Ian Gershengorn, representing the Obama administration, said the Massachusetts law “does not ban speech but instead effectively moves it from one part of a public forum to another.”
Alito questioned whether the law was “viewpoint neutral,” which the court typically requires. He said the law would let a clinic employee tell a patient just outside the front door that the facility is safe, while barring another person from saying the opposite.
“Under this statute the first one has not committed a crime,” he said. “The second one has committed a crime. And the only difference between the two is that they’ve expressed a different viewpoint.”
The dimensions of the buffer zone -- and how they relate to the courtroom space -- proved as divisive as the legal issues.
Kagan said that 35 feet is “from this bench to the end of the court” and the buffer zone is “pretty much this courtroom.” The courtroom is actually 82 feet by 91 feet, according to the court’s website.
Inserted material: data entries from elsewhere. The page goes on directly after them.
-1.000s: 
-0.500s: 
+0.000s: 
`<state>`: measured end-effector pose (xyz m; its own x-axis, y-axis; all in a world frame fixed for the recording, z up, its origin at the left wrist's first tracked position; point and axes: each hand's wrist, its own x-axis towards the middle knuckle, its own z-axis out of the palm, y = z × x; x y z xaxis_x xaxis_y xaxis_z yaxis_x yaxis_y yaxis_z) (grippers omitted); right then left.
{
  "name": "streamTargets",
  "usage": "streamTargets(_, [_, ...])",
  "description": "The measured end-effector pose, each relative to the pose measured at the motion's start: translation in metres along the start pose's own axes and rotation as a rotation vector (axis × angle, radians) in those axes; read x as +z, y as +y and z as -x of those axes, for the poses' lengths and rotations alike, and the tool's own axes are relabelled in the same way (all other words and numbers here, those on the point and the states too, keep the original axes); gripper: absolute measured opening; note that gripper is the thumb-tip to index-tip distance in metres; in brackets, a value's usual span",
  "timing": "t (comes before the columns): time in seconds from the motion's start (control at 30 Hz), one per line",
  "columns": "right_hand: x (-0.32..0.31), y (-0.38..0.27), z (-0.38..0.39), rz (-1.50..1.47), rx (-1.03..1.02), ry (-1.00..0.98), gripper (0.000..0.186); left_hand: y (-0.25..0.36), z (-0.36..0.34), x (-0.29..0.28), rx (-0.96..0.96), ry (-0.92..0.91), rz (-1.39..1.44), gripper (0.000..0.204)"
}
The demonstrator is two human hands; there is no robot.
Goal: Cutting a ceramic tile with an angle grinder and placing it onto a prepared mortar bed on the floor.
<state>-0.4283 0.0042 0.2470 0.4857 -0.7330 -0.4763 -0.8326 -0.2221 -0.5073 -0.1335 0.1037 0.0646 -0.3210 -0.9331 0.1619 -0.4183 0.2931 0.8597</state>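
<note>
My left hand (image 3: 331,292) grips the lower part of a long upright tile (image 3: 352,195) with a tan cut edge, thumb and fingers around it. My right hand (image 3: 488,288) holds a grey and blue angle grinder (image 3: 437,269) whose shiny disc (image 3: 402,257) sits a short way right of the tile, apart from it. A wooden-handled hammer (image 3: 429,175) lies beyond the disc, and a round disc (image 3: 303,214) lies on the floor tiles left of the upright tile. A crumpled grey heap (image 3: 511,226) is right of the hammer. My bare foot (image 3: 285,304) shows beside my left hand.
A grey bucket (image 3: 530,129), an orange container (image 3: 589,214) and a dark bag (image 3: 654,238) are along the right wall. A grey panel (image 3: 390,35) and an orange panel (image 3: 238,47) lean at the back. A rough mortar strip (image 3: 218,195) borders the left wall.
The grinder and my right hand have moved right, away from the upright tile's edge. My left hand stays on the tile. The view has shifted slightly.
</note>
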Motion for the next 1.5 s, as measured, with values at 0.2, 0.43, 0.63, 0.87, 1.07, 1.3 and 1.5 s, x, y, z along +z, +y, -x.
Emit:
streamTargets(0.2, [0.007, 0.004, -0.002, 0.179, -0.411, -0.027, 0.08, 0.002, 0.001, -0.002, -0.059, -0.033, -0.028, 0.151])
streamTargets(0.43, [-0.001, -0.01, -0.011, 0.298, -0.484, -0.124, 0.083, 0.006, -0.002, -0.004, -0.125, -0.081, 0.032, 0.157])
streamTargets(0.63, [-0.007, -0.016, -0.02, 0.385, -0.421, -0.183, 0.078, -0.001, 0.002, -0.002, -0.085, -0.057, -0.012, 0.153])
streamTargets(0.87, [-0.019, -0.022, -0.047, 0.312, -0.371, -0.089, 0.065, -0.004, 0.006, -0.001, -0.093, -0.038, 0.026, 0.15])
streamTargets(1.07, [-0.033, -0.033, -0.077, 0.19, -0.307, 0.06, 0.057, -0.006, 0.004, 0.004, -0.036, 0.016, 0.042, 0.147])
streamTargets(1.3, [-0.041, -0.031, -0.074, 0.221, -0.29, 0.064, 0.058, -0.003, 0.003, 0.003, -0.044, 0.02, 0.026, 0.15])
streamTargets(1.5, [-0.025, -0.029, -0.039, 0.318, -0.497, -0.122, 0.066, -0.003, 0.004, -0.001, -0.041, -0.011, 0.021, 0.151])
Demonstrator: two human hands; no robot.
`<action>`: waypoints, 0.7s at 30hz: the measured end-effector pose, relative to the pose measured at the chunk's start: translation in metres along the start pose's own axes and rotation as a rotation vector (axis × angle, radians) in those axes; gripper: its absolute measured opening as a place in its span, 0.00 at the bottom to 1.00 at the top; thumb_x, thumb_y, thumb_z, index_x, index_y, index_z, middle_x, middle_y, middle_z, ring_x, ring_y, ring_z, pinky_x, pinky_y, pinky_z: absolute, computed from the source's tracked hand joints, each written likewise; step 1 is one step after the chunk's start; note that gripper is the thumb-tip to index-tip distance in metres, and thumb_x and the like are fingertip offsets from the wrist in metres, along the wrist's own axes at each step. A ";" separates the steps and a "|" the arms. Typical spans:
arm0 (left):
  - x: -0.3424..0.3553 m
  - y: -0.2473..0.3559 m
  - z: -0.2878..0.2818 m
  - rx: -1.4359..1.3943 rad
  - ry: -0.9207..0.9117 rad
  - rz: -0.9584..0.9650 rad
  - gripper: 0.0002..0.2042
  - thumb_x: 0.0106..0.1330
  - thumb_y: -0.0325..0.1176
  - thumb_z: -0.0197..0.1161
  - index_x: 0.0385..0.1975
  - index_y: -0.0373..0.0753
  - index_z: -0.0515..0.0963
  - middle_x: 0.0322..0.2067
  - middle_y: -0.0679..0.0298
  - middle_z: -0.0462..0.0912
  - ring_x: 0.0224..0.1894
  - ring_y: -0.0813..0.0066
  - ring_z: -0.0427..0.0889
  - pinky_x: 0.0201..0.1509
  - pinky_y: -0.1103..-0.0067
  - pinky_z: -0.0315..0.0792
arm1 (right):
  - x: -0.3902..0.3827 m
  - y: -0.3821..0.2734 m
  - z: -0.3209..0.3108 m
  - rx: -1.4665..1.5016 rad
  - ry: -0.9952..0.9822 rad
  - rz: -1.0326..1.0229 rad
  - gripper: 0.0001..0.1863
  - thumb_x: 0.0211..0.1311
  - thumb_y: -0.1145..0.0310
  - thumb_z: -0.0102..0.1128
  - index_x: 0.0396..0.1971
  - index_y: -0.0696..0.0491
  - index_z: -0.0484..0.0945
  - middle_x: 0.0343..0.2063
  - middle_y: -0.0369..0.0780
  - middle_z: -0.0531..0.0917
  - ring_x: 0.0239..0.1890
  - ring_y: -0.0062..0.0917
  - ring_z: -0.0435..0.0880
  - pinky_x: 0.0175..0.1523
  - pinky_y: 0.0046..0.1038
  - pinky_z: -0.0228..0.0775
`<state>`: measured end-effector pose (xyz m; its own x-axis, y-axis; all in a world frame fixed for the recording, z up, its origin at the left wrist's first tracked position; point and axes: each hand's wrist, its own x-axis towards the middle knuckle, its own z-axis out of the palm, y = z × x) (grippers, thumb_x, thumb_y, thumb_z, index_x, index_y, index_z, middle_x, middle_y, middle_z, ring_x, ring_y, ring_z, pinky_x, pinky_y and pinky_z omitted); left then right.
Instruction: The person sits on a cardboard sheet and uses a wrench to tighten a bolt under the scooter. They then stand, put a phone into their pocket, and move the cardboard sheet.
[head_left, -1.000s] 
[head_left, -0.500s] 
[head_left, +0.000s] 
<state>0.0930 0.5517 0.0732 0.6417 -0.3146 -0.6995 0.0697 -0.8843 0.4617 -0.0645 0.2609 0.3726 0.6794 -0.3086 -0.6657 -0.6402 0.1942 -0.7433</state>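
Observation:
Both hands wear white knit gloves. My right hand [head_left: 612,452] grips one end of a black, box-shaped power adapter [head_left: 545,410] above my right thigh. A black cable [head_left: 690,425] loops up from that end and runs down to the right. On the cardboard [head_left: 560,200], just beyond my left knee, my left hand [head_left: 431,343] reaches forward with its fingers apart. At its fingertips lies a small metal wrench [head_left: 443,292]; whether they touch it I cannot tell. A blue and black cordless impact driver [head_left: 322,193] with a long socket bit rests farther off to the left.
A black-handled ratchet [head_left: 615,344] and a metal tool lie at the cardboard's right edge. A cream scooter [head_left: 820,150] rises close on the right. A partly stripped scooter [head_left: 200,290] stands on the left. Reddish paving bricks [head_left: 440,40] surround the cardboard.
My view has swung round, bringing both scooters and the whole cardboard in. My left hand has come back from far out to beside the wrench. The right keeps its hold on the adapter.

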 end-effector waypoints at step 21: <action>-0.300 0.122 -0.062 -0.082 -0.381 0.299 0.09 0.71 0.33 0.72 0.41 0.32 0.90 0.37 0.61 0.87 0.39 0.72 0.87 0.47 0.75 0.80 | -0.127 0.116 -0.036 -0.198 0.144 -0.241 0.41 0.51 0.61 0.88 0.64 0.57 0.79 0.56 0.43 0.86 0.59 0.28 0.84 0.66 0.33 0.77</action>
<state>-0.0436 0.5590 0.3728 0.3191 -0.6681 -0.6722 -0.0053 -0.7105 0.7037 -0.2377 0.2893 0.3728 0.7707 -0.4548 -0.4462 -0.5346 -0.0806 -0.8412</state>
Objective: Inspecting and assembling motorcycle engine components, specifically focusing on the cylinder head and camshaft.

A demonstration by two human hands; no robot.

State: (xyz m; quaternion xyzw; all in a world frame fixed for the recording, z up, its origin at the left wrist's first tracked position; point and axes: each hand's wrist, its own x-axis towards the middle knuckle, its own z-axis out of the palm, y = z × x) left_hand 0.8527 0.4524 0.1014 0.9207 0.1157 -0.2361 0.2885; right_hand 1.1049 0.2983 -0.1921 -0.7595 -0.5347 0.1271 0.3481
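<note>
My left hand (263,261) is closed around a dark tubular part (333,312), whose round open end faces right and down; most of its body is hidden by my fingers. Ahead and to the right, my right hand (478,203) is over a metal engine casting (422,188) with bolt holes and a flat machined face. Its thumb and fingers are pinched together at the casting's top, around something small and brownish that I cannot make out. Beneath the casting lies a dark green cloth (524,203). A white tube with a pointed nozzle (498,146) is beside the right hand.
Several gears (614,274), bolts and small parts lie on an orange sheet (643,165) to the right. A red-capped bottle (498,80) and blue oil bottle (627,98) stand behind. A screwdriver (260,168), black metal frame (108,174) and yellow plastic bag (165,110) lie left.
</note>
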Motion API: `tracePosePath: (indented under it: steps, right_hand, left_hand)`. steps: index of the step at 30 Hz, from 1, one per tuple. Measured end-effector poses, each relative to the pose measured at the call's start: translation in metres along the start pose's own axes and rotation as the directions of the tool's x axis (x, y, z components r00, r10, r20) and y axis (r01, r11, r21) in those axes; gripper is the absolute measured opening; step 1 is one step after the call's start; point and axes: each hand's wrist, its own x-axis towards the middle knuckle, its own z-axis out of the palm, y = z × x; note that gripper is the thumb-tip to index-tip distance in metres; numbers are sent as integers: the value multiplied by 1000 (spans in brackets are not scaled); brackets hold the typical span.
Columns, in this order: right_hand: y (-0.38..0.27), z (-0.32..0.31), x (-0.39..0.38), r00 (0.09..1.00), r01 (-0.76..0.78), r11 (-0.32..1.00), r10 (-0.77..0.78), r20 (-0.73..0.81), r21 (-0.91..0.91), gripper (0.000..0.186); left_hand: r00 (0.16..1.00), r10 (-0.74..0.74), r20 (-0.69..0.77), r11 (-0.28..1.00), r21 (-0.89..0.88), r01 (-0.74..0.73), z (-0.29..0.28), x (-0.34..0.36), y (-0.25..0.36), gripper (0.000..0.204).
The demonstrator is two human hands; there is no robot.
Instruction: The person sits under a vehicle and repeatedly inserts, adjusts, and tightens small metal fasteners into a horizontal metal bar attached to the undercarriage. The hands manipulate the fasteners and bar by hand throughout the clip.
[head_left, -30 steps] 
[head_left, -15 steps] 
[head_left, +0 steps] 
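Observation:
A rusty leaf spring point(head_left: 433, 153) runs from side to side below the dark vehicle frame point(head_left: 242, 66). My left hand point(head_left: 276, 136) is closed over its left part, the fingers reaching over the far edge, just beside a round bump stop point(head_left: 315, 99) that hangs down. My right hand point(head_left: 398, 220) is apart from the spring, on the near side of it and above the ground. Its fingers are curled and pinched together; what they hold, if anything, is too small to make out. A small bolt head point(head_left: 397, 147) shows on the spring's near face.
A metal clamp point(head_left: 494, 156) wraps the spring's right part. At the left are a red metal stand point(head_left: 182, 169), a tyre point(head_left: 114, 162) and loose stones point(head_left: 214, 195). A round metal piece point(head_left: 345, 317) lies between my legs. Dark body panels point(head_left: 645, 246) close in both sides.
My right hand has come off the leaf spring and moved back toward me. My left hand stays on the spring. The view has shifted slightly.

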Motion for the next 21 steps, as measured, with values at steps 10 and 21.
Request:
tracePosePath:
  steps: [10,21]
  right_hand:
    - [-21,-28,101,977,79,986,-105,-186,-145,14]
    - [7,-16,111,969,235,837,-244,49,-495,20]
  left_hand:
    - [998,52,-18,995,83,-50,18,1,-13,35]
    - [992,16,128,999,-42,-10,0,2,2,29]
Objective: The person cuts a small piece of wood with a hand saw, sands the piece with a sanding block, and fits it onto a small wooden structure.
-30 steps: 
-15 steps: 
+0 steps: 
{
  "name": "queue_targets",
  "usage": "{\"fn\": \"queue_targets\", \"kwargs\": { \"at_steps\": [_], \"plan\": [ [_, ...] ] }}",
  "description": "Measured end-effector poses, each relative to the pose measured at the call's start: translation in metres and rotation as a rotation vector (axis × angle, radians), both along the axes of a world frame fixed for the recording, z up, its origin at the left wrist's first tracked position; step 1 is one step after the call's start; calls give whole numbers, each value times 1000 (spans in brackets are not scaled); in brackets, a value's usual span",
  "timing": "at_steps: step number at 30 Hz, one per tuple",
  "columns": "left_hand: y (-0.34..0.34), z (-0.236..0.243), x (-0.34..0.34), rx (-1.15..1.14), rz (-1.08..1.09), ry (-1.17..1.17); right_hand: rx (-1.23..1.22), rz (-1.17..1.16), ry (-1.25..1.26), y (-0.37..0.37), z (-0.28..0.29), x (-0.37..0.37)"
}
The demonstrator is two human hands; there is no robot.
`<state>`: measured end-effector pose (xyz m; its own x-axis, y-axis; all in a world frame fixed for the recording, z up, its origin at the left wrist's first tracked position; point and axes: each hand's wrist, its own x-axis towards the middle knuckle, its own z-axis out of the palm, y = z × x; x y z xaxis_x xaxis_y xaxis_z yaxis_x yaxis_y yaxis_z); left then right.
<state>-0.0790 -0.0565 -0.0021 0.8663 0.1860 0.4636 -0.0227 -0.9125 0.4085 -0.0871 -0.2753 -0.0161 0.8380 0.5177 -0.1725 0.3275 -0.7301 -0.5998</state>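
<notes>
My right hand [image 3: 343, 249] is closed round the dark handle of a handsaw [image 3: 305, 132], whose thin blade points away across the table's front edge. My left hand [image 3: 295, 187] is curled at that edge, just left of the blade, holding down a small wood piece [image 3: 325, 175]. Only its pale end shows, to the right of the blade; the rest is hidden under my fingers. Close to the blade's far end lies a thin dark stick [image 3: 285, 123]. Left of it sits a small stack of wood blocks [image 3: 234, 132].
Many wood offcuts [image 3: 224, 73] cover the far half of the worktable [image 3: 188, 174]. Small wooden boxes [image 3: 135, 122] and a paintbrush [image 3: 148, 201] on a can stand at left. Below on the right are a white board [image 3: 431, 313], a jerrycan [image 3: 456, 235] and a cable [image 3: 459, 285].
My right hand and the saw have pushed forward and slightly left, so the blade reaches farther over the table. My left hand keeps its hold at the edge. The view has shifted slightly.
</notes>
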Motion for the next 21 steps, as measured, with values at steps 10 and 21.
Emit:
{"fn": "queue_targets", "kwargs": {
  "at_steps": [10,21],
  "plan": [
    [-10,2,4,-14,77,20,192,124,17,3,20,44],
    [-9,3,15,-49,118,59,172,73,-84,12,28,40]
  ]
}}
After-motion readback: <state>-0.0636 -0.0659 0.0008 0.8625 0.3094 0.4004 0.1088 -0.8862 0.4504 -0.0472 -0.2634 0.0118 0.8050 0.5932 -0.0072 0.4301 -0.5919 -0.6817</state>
Justice Sonia Sotomayor said the zone was more like “two car lengths.” She added, “That’s, I think, a little less than this courtroom.”
Miller said the recessed door at the Boston Clinic means the buffer zone actually extends only 23 feet from the building.
“It is an NBA three-point zone,” Gershengorn said, referring to the National Basketball Association.
The case, which the court will decide by June, is McCullen v. Coakley, 12-1168.